### TASK ITEM
Leave every picture out and return the rest of the listing verbatim.

### INFORMATION SUPPLIED
===============
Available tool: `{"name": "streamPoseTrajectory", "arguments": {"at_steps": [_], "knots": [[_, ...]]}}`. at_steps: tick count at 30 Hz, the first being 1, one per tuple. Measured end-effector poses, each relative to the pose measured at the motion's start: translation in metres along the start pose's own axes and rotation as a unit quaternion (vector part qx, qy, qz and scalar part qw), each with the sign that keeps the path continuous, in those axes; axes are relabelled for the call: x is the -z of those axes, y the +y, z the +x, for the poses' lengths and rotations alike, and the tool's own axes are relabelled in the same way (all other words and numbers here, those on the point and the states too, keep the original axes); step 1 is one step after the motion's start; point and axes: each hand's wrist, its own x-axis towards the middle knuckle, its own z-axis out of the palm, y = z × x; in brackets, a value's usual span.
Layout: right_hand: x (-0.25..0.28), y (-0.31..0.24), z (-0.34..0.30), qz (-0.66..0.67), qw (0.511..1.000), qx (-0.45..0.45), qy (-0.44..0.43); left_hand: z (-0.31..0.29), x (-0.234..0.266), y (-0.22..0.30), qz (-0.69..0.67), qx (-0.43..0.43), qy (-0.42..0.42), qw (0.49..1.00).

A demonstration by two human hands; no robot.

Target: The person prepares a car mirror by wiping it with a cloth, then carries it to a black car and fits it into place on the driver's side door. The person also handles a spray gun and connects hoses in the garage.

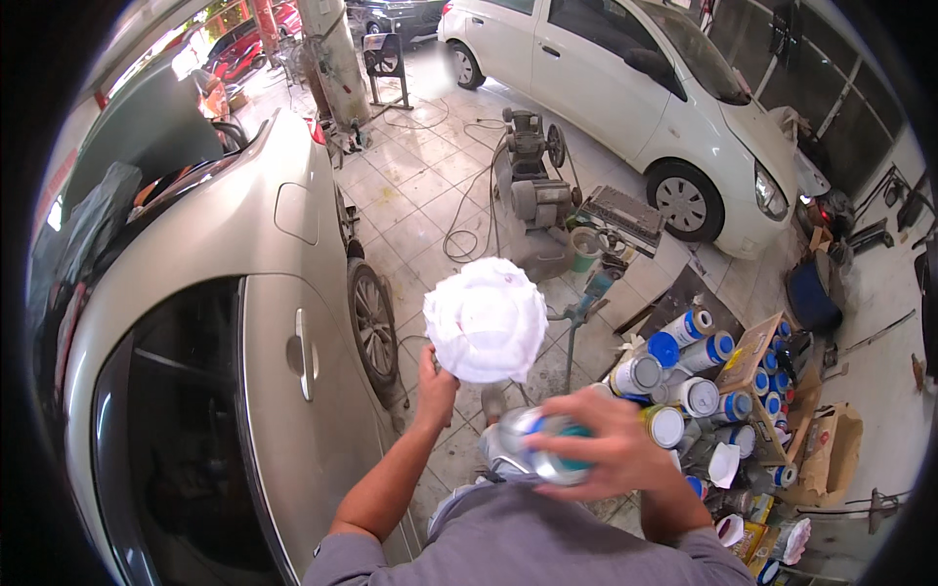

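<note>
My left hand (439,389) is closed at the lower left edge of a round, white cloth-covered thing (486,320). The cloth is puckered and hides what lies beneath, though a small dark bit shows beside the fingers. In front of my chest, my right hand (611,444) grips a metal can (559,469) with blue and green on its side. The can is tilted over and smeared by motion, so its top is hard to make out. Hand and can are apart from the white thing, below and to the right of it.
A beige car (264,322) stands close on my left, a white car (625,107) at the far right. Ahead sits a motor-driven compressor (537,186), with a cable (454,239) looping over the tiles. Many paint cans (699,396) are piled at my right beside a cardboard box (832,449).
</note>
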Motion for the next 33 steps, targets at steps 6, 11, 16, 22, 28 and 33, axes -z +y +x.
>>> {"name": "streamPoseTrajectory", "arguments": {"at_steps": [6,11,16,22,28,33], "knots": [[-0.109,0.092,0.153,0.173,0.958,0.187,-0.131,0.153,-0.003,0.055,-0.057,0.011,-0.017,0.998],[-0.113,0.164,0.27,0.229,0.925,0.264,-0.15,0.26,-0.002,0.112,-0.047,0.027,-0.013,0.998],[-0.086,0.262,0.363,0.496,0.841,0.132,-0.172,0.363,-0.009,0.148,-0.045,0.005,-0.013,0.999],[-0.044,0.397,0.487,-0.031,0.996,0.071,0.032,0.484,-0.005,0.161,-0.003,-0.05,-0.066,0.997],[-0.092,0.55,0.614,-0.222,0.962,-0.053,-0.151,0.658,0.029,0.171,0.019,0.026,-0.09,0.995],[-0.103,0.626,0.709,-0.259,0.949,-0.165,-0.073,0.8,0.033,0.213,0.139,-0.028,-0.09,0.986]]}}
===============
### RESULT
Available tool: `{"name": "streamPoseTrajectory", "arguments": {"at_steps": [_], "knots": [[_, ...]]}}`. at_steps: tick count at 30 Hz, the first being 1, one per tuple. Measured end-effector poses, each relative to the pose measured at the motion's start: translation in metres along the start pose's own axes and rotation as a unit quaternion (vector part qx, qy, qz and scalar part qw), each with the sign that keeps the path continuous, in those axes; axes are relabelled for the call: x is the -z of those axes, y the +y, z the +x, for the poses' lengths and rotations alike, and the tool's own axes are relabelled in the same way (all other words and numbers here, those on the point and the states too, keep the original axes); step 1 is one step after the motion's start; point and axes: each hand's wrist, its own x-axis towards the middle knuckle, its own z-axis out of the palm, y = z × x; in brackets, a value's usual span.
Layout: right_hand: x (-0.25..0.28), y (-0.31..0.24), z (-0.34..0.30), qz (-0.66..0.67), qw (0.511..1.000), qx (-0.45..0.45), qy (-0.44..0.43); left_hand: z (-0.31..0.29), x (-0.234..0.266), y (-0.22..0.30), qz (-0.69..0.67), qx (-0.43..0.43), qy (-0.42..0.42), qw (0.49..1.00).

A demonstration by two human hands; no robot.

Target: The person prepares a car mirror by wiping it with a cloth, then carries it to a black car and fits it into place on the driver's side door. The person also handles a spray gun and connects hoses in the garage.


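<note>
My left hand (439,389) is closed at the lower left edge of a round, white cloth-covered thing (486,320). The cloth is puckered and hides what lies beneath, though a small dark bit shows beside the fingers. In front of my chest, my right hand (611,444) grips a metal can (559,469) with blue and green on its side. The can is tilted over and smeared by motion, so its top is hard to make out. Hand and can are apart from the white thing, below and to the right of it.
A beige car (264,322) stands close on my left, a white car (625,107) at the far right. Ahead sits a motor-driven compressor (537,186), with a cable (454,239) looping over the tiles. Many paint cans (699,396) are piled at my right beside a cardboard box (832,449).
</note>
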Motion for the next 33 steps, targets at steps 6, 11, 16, 22, 28 and 33, axes -z +y +x.
>>> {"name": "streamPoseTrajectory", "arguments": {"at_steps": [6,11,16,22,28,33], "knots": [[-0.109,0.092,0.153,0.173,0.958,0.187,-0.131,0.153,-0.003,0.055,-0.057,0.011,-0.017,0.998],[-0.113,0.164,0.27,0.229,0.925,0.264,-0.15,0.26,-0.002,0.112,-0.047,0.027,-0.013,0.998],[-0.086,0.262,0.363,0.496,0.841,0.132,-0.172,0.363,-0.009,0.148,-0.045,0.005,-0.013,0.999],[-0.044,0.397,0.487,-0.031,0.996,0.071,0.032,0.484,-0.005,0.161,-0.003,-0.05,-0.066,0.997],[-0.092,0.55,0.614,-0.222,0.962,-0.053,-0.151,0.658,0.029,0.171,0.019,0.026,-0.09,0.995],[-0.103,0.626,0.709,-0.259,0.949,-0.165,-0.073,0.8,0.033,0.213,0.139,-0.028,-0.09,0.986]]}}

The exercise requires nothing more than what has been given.